Nel DL Calabria altra criticità è che da una parte lo specializzando mantiene lo status di medico in formazione, dall’altro contemporaneamente diventa dirigente. Ci chiediamo concretamente come si vorrà applicare questa norma: alla mattina medico in formazione, il pomeriggio dirigente? Chi certificherà il livello di competenza, se non ci sono standard uniformi? Si dice che l’attività in reparto è proporzionale al livello di conoscenza acquisito, ma oggi non ci sono elementi per farlo. Per cui anche questa valutazione sarà estremamente discrezionale, molto eterogenea e rischia di essere spinta da altre esigenze.

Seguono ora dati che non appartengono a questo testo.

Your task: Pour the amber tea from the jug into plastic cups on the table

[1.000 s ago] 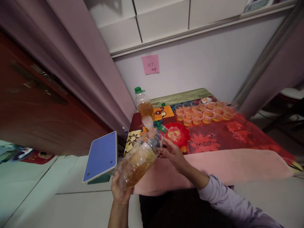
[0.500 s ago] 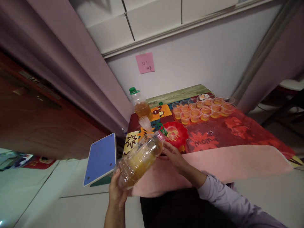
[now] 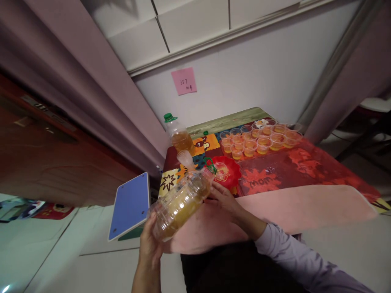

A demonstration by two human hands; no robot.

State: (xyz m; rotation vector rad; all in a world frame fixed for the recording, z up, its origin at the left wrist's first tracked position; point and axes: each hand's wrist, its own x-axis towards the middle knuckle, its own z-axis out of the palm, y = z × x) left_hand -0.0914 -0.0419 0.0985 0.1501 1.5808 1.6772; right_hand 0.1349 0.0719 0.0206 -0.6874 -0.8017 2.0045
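Observation:
A large clear plastic bottle (image 3: 180, 209) of yellow liquid lies tilted across the front of the table, its neck to the upper right. My left hand (image 3: 151, 238) is closed around its base end. Near the neck, my right hand (image 3: 224, 199) has its fingers against the bottle's side. The mouth points over a red scalloped dish (image 3: 234, 173), where a clear cup (image 3: 221, 171) sits. A green ring (image 3: 210, 166) shows beside the neck. Whether liquid leaves the mouth I cannot make out.
Several clear cups (image 3: 250, 147) with yellow liquid stand in rows at the back right. A second bottle (image 3: 182, 140) with a green cap, a stack of cups (image 3: 185, 158) and a loose green cap (image 3: 205, 133) are at the left. A blue board (image 3: 130, 205) stands beside the table.
The bottle is tipped slightly more, its base end a little higher and the liquid further into the neck. Both hands keep their places on it. The view has shifted slightly.

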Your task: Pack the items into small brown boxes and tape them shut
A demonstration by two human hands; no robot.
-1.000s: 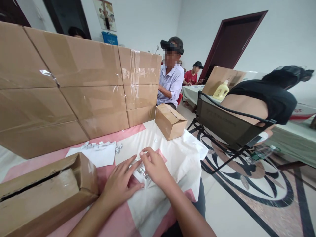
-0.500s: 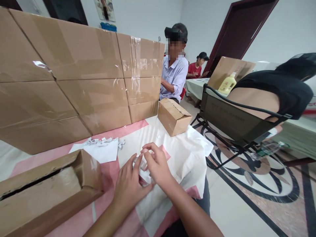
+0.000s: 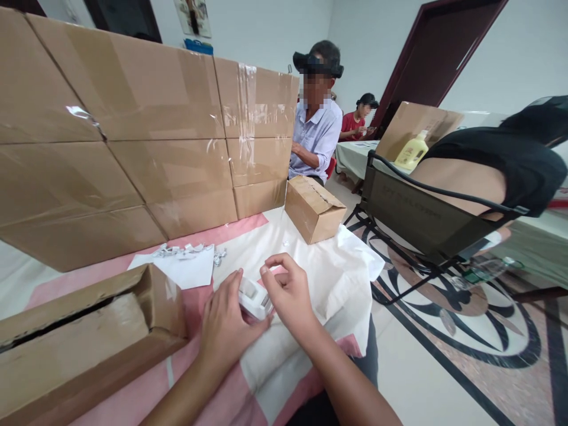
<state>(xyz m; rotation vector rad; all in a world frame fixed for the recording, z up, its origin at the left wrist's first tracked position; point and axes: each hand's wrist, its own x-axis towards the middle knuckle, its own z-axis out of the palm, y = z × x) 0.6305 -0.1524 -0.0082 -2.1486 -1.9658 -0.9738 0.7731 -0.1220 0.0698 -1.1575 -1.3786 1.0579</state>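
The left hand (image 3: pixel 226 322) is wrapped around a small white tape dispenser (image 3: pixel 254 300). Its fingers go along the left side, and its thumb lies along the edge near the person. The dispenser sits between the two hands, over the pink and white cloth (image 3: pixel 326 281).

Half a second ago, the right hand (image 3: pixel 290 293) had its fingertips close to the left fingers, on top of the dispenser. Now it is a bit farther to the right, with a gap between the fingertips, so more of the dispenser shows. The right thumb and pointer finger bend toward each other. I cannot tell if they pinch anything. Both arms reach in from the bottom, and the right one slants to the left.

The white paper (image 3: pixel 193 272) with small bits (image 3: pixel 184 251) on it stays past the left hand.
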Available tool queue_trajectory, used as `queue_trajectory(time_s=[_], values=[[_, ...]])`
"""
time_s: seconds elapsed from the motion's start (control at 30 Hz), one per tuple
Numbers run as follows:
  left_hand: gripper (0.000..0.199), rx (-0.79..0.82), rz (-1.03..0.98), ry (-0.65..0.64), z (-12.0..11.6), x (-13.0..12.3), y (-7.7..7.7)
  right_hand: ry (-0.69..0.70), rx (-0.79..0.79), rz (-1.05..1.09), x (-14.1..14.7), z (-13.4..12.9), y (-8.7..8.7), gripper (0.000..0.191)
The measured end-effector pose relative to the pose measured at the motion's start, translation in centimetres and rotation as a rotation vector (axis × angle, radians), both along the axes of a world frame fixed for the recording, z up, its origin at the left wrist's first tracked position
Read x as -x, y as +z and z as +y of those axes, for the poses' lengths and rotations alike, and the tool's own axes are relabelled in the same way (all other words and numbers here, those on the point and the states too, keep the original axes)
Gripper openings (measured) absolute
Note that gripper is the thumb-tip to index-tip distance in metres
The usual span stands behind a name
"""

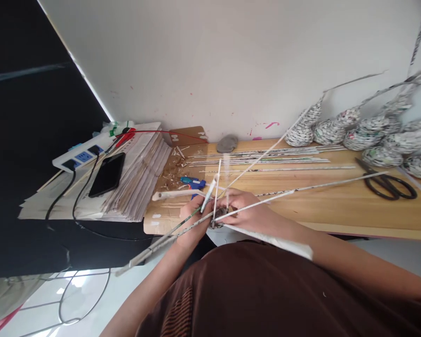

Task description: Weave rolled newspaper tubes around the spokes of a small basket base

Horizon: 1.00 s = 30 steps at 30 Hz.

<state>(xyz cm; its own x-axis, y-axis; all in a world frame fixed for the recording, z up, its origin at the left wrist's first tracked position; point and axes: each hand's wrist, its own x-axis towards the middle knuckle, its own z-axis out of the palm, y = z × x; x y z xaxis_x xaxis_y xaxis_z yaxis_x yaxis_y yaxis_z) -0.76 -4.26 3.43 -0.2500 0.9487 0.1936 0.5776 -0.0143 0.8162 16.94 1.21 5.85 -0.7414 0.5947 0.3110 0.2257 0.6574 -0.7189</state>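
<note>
Close to my body, at the table's front edge, both hands close round a small woven paper piece. Long rolled-paper sticks fan out from it in several directions, some upward, some toward the left and right. My left hand grips it from the left, fingers curled among the sticks. From the right, my right hand has its fingers bent against the same piece. Much of the weave is hidden behind the fingers and sticks. Just beyond my left hand lies a blue glue gun on the cardboard.
Loose paper sticks lie across the wooden table. Black scissors and several woven paper gourd shapes are at right. A newspaper stack at left carries a phone and power strip. A grey stone-like lump sits by the wall.
</note>
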Motion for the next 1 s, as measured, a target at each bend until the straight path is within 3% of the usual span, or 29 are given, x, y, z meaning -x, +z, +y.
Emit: queue_trajectory(time_s=[0.1,0.23,0.33,0.47,0.67,0.8,1.0], values=[[0.019,-0.027,-0.005,-0.017,0.2,-0.2,-0.1,-0.145,-0.009,0.086,0.5,-0.3,-0.6,0.01],[0.018,-0.085,-0.053,0.031,0.5,-0.5,-1.1,-0.337,0.249,0.276,0.8,-0.7,-2.0,0.003],[0.02,-0.062,-0.087,0.059,0.6,-0.8,-2.2,-0.362,0.403,0.325,0.6,-0.8,-2.7,0.02],[0.021,-0.049,-0.194,0.002,0.6,-1.2,-3.2,-0.375,0.549,0.373,0.2,-0.8,-3.4,0.042],[0.017,-0.051,-0.271,-0.026,1.4,-1.6,-3.6,-0.388,0.542,0.358,0.9,-1.0,-5.4,0.009],[0.018,-0.052,-0.281,-0.017,1.8,-1.6,-3.7,-0.48,0.448,0.305,1.1,-0.8,-6.1,0.011],[0.049,0.148,-0.527,-0.421,0.4,0.1,-1.6,-0.525,0.375,0.318,0.5,-0.3,-6.0,0.007]])
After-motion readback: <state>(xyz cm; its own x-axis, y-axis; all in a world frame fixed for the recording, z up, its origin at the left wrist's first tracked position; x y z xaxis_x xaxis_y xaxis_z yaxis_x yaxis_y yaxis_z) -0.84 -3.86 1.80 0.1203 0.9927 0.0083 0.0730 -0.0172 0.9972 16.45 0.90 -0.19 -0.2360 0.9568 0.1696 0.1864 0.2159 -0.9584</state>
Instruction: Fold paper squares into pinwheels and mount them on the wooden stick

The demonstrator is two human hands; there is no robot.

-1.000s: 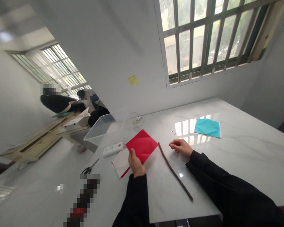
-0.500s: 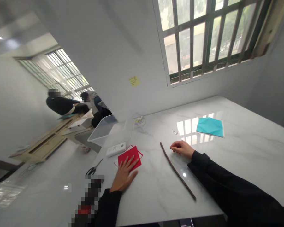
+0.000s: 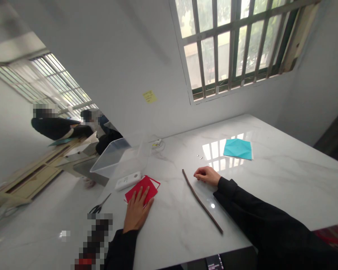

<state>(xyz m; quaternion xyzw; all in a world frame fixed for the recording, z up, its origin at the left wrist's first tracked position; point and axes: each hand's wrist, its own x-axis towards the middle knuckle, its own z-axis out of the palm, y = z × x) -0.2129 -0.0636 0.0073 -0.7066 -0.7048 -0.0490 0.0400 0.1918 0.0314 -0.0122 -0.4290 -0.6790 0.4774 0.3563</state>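
Note:
My left hand [image 3: 138, 210] lies flat with fingers spread on a red paper sheet [image 3: 134, 190] near the table's left side. Beneath that sheet, the edge of another red-and-white piece shows at the upper right. My right hand [image 3: 207, 176] rests on the table with its fingers curled; whether anything is inside them is hidden. Between the hands lies a thin brown stick [image 3: 202, 205], slightly bent and apart from both. Beyond the right hand are a few tiny shiny bits [image 3: 201, 158] and a turquoise paper piece [image 3: 237, 148] with a pale layer under it.
A white box-shaped device [image 3: 128, 181] lies behind the red paper. Black-handled scissors [image 3: 99, 205] are at the left. A clear plastic bin [image 3: 107, 158] stands farther back, near a small white item with a cord [image 3: 157, 143]. Two people are across the room.
The view has turned right, so everything sits farther left. Under my left hand the top red sheet has turned slightly over the lower one. My right hand keeps its curled pose.

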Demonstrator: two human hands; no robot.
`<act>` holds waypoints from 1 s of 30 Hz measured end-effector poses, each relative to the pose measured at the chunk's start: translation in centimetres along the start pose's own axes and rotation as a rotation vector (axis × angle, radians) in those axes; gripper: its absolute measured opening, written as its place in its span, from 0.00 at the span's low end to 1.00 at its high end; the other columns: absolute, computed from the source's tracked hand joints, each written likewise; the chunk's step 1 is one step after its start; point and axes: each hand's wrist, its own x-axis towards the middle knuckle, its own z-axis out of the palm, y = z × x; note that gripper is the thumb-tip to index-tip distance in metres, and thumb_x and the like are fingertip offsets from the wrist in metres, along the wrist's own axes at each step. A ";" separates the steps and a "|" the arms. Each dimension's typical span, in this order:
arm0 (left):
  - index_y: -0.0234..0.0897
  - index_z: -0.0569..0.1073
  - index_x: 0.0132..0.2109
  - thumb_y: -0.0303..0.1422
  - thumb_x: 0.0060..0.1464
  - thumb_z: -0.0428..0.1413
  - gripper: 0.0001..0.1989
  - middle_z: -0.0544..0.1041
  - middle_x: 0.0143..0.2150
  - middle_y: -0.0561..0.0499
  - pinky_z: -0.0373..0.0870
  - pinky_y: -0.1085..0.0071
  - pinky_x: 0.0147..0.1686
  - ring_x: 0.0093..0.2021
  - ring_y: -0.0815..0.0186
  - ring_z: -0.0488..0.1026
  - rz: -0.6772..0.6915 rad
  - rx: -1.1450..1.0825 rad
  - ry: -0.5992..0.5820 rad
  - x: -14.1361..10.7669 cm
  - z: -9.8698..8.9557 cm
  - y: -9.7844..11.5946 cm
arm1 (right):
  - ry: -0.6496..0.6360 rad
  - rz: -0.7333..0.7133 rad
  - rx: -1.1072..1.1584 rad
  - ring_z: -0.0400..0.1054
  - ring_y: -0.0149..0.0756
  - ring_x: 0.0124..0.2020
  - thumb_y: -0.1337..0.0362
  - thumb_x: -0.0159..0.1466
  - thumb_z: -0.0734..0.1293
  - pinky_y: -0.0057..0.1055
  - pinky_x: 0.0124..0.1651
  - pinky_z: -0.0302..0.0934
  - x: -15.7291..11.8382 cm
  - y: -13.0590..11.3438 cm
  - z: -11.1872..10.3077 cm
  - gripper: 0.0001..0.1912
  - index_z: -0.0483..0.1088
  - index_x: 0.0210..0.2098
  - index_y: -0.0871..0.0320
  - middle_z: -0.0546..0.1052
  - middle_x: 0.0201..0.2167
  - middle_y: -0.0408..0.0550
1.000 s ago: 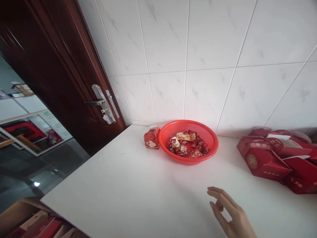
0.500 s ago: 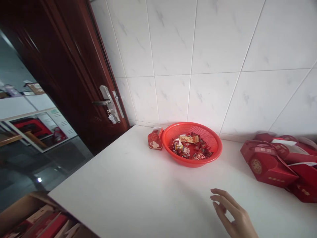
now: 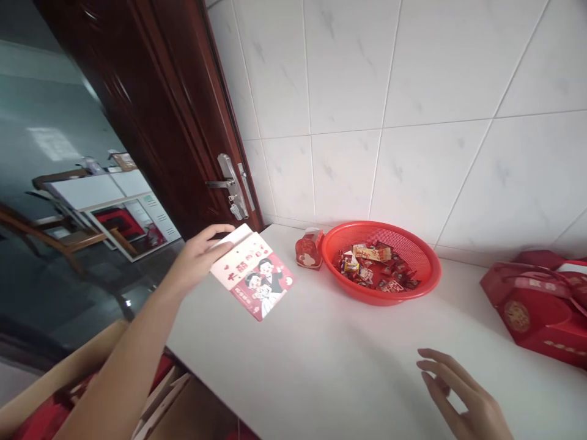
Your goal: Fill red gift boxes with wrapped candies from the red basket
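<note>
My left hand (image 3: 199,256) is closed on the top edge of a flat-folded gift box (image 3: 257,272), held above the left part of the white table (image 3: 302,348). The box is cream and pink, printed with a cartoon wedding couple. My right hand (image 3: 463,391) hovers over the table at the lower right, fingers curved and apart, holding nothing. A red plastic basket (image 3: 426,285) with wrapped candies (image 3: 383,269) in it stands by the wall. Against its left side is a small red box (image 3: 309,249) that stands folded up.
Red gift boxes with handles (image 3: 527,308) are piled at the right. Below the table's left edge sits an open cardboard carton (image 3: 98,351) holding red and cream flat pieces. A dark red door (image 3: 183,116) stands at the left, beside the tiled wall (image 3: 343,91).
My left hand has come into view from the lower left, holding the flat gift box. My right hand keeps its curved, open shape. The view has turned a little to the left.
</note>
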 end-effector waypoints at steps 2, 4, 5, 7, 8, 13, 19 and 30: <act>0.35 0.72 0.53 0.49 0.50 0.61 0.29 0.81 0.35 0.55 0.68 0.77 0.28 0.29 0.68 0.74 0.056 -0.057 -0.114 0.7 2.3 0.8 | 0.009 0.029 0.003 0.70 0.30 0.23 0.48 0.70 0.63 0.23 0.21 0.69 0.0 -0.1 0.0 0.18 0.77 0.38 0.52 0.79 0.45 0.55; 0.35 0.75 0.44 0.48 0.51 0.60 0.22 0.80 0.33 0.54 0.66 0.77 0.27 0.28 0.67 0.73 0.164 -0.028 -0.214 1.2 4.3 1.0 | 0.005 0.047 0.008 0.70 0.30 0.24 0.49 0.70 0.63 0.22 0.19 0.67 0.0 -0.1 0.1 0.17 0.77 0.39 0.52 0.79 0.46 0.56; 0.35 0.76 0.40 0.48 0.52 0.59 0.19 0.80 0.33 0.53 0.66 0.77 0.28 0.29 0.66 0.74 0.223 -0.002 -0.279 1.4 5.3 1.0 | 0.001 0.048 0.008 0.70 0.30 0.24 0.50 0.71 0.63 0.22 0.19 0.67 0.0 -0.1 0.1 0.16 0.77 0.40 0.52 0.78 0.47 0.55; 0.35 0.79 0.37 0.45 0.55 0.57 0.17 0.82 0.35 0.50 0.68 0.75 0.31 0.34 0.63 0.76 0.333 0.051 -0.439 1.5 7.4 0.9 | -0.013 0.038 0.006 0.70 0.29 0.24 0.52 0.71 0.62 0.22 0.20 0.67 0.0 0.0 0.1 0.14 0.76 0.42 0.52 0.78 0.48 0.55; 0.36 0.81 0.38 0.43 0.57 0.56 0.15 0.82 0.37 0.50 0.69 0.74 0.34 0.36 0.62 0.77 0.380 0.073 -0.523 1.3 8.5 0.9 | -0.024 0.033 0.005 0.70 0.29 0.24 0.54 0.71 0.62 0.22 0.21 0.67 0.0 0.0 0.2 0.13 0.75 0.44 0.52 0.77 0.47 0.55; 0.37 0.83 0.44 0.32 0.64 0.51 0.15 0.84 0.39 0.48 0.72 0.72 0.41 0.37 0.64 0.78 0.711 0.101 -0.802 -0.8 14.6 2.2 | -0.071 0.091 0.006 0.70 0.30 0.24 0.54 0.70 0.65 0.24 0.27 0.71 -0.4 0.3 1.1 0.23 0.64 0.62 0.51 0.76 0.33 0.45; 0.38 0.81 0.51 0.29 0.64 0.52 0.15 0.84 0.48 0.46 0.73 0.72 0.48 0.47 0.63 0.80 0.844 -0.131 -1.095 -2.9 19.8 4.2 | -0.091 0.293 0.145 0.70 0.33 0.25 0.51 0.65 0.68 0.30 0.31 0.71 -0.8 -0.6 3.2 0.38 0.55 0.70 0.53 0.77 0.39 0.49; 0.40 0.62 0.70 0.53 0.59 0.57 0.38 0.78 0.56 0.39 0.71 0.60 0.54 0.51 0.58 0.78 0.469 -0.361 -1.481 2.1 23.5 6.0 | -0.164 0.470 0.342 0.73 0.40 0.33 0.48 0.61 0.70 0.32 0.34 0.68 1.4 -1.2 5.2 0.30 0.66 0.58 0.55 0.79 0.37 0.47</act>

Senza contare che con queste proposte di lavoro “part time” si potrebbe anche allungare il percorso di formazione specialistica perché i crediti formativi devono essere in qualche modo recuperati. Infine, la retribuzione: lo stipendio da dirigente non sarà cumulabile con quello di specializzazione, ma al contempo dovrebbe essere quello di un medico dirigente a tempo parziale. Per cui si assumerà di fatto un dirigente ma a costi inferiori. Ci sono insomma tanti aspetti non chiariti che rischiano di creare solo confusione senza migliorare davvero la situazione.
Se si vogliono risolvere le carenze di organico, la soluzione è quella di assumere stabilmente gli specialisti che ci sono, garantendo migliori condizioni lavorative e retributive, e aumentare significativamente il numero di contratti di formazione specialistica.
LEGGI ANCHE: NUMERO CHIUSO, 1800 POSTI IN PIU’ PER MEDICINA. ECCO TUTTE LE NOVITA’ E LA SUDDIVISIONE PER ATENEO
In tutto questo ora c’è la prova di specializzazione, qual è lo stato d’animo degli aspiranti specializzandi?
«Il malumore è alto. Di fronte ad una prova così importante già c’è molta ansia, ma quest’anno c’è anche molta frustrazione e molta rabbia perché per la prima volta non si sa ancora in anticipo quanti saranno i contratti a disposizione e come sono ripartiti i contratti tra le singole scuole».
Al momento ci sono solo voci…
«Ci sono numeri citati dal ministro Grillo che dicono che ci saranno circa 8mila posti, ovviamente parliamo di contratti ministeriali escludendo le integrazioni delle regioni. Non si conosce il numero effettivo dei posti totali né la distribuzione. Tanti ci stanno dicendo: facciamo un concorso senza sapere nemmeno i posti per i quali concorriamo. Ai fini pratici del concorso poco cambia, verosimilmente saranno pubblicati prima dell’assegnazione durante lo scorrimento delle graduatorie, ma è certamente percepita come una mancanza di rispetto degli aspiranti medici in formazione.